The framework is split between classifiers, analysers and processors.
Classifiers are modules that will run against a file and if deemed interesting by the classifier it will tag it. So this can be thought of not only as a file type identification but also for family or APT group (given there are some traits that the classifier can attribute on).
Analysers are modules that will run on classified files. This is set in a configuration file. For example:
[PE]
Analysers = strings, apis,
[APT1]
Analysers = strings, apis, c2_function
In the above configuration all files classified as PE will have the strings and apis analysers run on them. Similarly, any files taged as APT1 the strings, apis and c2_function analysers will run on them.
Finally, after all the analysers for a specific tag are run, say PE, the processors for that tag are invoked. The processors will take the output from the analysers and generate a condition. The processor can either return one condition for all files similarly classified or it can produce multiple conditions. This is up to the processor.
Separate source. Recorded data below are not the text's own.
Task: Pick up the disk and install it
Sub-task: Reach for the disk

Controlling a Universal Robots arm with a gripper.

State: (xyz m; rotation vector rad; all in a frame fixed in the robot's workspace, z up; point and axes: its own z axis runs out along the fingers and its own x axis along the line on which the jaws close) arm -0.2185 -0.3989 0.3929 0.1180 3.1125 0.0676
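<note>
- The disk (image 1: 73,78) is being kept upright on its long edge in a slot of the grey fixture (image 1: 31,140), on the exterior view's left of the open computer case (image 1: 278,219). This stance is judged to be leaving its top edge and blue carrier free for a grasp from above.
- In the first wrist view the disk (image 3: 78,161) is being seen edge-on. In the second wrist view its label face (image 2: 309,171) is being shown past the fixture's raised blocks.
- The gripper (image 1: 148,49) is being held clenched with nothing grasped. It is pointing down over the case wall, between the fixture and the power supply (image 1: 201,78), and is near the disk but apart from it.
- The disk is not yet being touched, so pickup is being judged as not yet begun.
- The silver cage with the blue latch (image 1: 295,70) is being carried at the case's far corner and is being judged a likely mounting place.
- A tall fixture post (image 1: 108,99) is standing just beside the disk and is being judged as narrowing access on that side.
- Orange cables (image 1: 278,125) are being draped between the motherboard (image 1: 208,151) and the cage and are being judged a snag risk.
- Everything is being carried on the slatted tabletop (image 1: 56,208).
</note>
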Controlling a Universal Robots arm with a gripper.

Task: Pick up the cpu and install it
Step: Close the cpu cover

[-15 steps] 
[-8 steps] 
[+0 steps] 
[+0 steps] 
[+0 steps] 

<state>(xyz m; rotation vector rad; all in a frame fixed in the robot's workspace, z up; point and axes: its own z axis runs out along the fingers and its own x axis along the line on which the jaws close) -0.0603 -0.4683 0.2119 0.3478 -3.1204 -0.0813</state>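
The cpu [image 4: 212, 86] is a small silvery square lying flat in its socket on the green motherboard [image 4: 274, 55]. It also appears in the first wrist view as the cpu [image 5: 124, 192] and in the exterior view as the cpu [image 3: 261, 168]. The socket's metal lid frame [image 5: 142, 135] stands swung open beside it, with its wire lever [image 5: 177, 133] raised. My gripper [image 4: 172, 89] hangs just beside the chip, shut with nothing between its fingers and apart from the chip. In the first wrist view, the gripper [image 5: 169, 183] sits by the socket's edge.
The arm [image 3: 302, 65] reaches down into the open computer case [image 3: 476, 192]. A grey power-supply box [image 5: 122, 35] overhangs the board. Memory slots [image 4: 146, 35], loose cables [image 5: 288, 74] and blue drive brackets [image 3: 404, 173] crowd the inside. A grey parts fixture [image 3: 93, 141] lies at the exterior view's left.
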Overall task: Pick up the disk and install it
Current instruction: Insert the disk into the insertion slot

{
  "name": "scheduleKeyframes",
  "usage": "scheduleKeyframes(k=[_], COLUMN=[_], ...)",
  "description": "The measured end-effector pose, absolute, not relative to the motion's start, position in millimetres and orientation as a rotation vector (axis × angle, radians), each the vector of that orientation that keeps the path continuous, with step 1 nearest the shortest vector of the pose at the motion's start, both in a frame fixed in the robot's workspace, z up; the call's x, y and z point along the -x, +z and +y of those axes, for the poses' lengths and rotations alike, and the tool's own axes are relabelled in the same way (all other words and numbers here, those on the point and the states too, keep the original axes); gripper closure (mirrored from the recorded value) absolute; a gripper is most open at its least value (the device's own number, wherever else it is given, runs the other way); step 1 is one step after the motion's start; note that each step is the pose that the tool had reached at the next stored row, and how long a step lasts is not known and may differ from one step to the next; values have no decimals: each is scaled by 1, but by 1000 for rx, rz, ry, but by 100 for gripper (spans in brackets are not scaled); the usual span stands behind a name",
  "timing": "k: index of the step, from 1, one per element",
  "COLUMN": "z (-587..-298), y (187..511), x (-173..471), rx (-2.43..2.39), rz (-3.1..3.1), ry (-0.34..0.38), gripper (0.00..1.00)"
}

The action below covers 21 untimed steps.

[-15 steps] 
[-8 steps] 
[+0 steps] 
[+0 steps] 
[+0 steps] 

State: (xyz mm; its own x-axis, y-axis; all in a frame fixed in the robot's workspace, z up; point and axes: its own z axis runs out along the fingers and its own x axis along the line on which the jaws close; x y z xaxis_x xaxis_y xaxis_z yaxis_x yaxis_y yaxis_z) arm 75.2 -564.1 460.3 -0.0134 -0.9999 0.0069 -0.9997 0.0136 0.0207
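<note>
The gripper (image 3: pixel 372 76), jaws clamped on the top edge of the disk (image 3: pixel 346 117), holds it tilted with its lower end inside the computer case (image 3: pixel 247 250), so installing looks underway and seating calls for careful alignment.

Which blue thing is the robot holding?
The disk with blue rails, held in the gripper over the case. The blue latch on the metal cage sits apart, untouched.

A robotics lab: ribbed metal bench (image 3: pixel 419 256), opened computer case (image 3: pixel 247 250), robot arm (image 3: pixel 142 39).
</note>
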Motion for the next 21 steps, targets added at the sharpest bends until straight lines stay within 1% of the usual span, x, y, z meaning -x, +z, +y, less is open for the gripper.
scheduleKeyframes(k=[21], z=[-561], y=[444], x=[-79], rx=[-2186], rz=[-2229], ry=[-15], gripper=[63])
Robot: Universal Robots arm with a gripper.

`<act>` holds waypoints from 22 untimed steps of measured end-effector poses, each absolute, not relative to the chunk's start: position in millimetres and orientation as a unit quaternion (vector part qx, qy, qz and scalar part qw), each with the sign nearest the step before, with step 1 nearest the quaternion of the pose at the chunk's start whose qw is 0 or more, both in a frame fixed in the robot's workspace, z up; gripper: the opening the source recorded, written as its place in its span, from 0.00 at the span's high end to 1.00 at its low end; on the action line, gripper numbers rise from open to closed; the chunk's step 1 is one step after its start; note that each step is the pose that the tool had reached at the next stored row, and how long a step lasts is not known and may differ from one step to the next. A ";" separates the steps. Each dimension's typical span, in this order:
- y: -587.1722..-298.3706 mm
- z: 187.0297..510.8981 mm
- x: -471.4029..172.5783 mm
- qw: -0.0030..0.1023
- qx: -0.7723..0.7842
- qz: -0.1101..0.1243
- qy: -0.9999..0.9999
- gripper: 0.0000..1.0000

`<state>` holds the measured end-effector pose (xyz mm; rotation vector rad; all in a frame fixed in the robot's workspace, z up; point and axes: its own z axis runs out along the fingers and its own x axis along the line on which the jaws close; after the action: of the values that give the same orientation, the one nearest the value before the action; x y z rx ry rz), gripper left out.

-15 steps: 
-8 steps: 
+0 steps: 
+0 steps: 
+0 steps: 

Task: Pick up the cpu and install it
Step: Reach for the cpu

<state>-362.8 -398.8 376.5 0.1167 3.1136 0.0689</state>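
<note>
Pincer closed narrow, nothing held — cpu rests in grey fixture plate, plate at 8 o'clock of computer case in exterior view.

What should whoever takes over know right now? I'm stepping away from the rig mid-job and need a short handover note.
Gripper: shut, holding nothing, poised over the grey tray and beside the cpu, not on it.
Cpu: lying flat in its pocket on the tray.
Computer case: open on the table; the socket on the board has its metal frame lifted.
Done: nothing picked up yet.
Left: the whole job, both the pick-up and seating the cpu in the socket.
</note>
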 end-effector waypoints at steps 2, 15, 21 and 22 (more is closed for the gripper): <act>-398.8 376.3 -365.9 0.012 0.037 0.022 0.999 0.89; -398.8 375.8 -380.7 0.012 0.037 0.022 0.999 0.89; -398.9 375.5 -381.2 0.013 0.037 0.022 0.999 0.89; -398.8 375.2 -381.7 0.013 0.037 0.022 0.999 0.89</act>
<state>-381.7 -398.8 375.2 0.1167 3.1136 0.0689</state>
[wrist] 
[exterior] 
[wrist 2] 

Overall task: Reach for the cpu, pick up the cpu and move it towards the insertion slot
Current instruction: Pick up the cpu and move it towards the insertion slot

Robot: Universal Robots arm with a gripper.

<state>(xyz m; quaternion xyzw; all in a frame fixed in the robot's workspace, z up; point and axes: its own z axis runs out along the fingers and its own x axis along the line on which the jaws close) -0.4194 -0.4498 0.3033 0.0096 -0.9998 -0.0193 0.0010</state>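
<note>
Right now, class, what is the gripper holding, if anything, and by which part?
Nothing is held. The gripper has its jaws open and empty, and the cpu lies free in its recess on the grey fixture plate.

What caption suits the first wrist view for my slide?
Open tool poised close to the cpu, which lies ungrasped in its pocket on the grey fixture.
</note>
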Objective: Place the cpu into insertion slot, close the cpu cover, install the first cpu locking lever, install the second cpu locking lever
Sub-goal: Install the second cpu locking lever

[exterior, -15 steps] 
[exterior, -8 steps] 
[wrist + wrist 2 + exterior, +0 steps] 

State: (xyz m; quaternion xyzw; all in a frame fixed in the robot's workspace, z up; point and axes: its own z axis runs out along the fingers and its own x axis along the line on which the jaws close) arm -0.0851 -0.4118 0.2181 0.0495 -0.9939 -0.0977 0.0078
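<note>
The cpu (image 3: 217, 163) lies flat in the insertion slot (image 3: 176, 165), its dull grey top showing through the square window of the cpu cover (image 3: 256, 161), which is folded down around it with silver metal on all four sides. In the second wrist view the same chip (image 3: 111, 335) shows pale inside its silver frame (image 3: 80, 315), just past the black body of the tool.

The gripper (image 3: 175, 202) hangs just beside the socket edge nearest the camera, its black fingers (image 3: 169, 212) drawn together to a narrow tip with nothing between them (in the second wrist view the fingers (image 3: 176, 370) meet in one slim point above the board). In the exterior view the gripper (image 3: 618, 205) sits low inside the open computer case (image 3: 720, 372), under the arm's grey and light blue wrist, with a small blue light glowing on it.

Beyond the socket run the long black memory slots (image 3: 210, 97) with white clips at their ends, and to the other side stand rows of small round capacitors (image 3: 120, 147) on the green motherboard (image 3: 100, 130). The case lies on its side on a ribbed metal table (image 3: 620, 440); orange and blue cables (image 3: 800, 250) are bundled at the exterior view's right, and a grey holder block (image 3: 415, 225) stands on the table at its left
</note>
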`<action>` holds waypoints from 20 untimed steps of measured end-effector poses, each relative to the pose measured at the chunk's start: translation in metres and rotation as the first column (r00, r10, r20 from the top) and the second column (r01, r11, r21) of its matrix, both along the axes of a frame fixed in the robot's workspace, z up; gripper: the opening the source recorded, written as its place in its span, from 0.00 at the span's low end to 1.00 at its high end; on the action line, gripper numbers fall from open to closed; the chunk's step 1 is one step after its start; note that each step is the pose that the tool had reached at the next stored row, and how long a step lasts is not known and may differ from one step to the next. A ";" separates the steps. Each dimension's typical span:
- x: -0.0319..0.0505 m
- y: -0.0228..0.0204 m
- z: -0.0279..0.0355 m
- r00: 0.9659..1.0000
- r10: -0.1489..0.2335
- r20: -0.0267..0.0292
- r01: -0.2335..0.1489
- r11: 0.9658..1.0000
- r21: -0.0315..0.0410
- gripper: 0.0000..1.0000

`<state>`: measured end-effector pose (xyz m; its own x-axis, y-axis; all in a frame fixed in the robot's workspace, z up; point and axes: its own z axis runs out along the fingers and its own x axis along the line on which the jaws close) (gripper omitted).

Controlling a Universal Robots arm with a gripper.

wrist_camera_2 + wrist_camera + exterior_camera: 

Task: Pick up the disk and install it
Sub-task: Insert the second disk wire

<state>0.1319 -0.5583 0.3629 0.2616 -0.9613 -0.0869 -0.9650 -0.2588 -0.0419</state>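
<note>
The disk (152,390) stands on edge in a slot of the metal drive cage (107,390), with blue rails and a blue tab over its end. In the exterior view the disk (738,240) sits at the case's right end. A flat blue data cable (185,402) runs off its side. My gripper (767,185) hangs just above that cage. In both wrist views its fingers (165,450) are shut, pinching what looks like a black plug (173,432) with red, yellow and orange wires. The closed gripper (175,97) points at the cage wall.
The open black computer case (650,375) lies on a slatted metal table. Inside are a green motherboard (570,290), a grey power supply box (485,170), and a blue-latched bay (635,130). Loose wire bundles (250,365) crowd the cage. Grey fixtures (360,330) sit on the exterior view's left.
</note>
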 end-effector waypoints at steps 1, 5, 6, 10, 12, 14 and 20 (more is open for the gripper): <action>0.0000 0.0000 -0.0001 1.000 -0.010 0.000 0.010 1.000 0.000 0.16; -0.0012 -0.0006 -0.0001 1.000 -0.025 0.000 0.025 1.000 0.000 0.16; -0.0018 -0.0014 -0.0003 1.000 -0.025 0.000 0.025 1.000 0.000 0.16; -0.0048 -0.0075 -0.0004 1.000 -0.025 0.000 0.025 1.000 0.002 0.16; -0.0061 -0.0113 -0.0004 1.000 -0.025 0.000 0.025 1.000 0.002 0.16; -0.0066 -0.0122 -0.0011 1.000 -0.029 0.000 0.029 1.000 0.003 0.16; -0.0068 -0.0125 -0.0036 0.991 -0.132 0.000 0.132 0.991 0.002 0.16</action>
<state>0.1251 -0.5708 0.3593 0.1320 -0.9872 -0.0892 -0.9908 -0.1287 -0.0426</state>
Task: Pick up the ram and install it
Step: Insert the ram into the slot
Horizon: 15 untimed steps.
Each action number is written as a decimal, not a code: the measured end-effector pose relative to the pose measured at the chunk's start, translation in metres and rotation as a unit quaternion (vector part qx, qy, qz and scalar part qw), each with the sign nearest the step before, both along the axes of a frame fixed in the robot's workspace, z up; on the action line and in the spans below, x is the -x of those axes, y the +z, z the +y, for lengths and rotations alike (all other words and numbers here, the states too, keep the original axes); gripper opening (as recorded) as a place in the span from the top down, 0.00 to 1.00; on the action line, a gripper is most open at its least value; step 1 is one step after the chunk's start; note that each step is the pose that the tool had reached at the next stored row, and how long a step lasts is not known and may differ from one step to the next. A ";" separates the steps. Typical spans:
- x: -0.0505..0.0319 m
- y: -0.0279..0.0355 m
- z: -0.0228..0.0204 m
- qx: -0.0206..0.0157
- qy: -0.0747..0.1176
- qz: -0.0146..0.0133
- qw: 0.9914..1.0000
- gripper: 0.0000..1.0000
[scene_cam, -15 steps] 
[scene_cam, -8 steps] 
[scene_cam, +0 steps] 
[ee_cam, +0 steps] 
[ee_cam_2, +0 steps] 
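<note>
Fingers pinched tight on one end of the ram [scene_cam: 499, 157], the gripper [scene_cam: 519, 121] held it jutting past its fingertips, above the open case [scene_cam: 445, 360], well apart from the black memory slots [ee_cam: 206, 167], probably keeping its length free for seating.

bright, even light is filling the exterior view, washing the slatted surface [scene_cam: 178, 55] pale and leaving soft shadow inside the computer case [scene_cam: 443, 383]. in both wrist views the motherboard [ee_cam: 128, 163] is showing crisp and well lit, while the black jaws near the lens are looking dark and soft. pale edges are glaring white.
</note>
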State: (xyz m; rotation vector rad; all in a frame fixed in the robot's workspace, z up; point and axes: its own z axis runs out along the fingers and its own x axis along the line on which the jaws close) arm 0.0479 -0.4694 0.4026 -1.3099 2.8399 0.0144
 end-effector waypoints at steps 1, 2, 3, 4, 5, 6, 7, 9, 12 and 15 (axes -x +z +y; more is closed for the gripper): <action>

What’s is definite is that each processor will run on all files classified.
The set of conditions produced by each processor are then OR’ed together to form a single Yara rule for the set of files classified as similar.
File1 = PE and APT1
File 2 = JPEG
File3 = PE, SYS and APT1
File4 = PE`
The configuration file looks like this
[PE]
Analysers = strings, apis
Processors = strings, apis
[JPEG]
Analysers = strings
Procesors = strings
[APT1]
Analysers = strings, apt1
Processors = strings, apt1
[SYS]
Analysers = strings, sys_analyser
Processors = strings, sys_conditions
Given the above configuration a Yara rule will be produced for each classification so there will be 1 yara rule for PE files, 1 for APT1 files, 1 for JPEG files and 1 for SYS files.
This means that the yara rule for PE files will detect files 1, 3 and 4. The yara rule for APT1 will detect files 1 and 3 while there will the yara rules for JPEG and SYS will detect files 2 and 3 respectively. Since each processor will produce a list of conditions, the conditions from all processors for each file class will be OR’ed together to ensure that they all detect as intended and no condition can cause the yara rule to fail detection.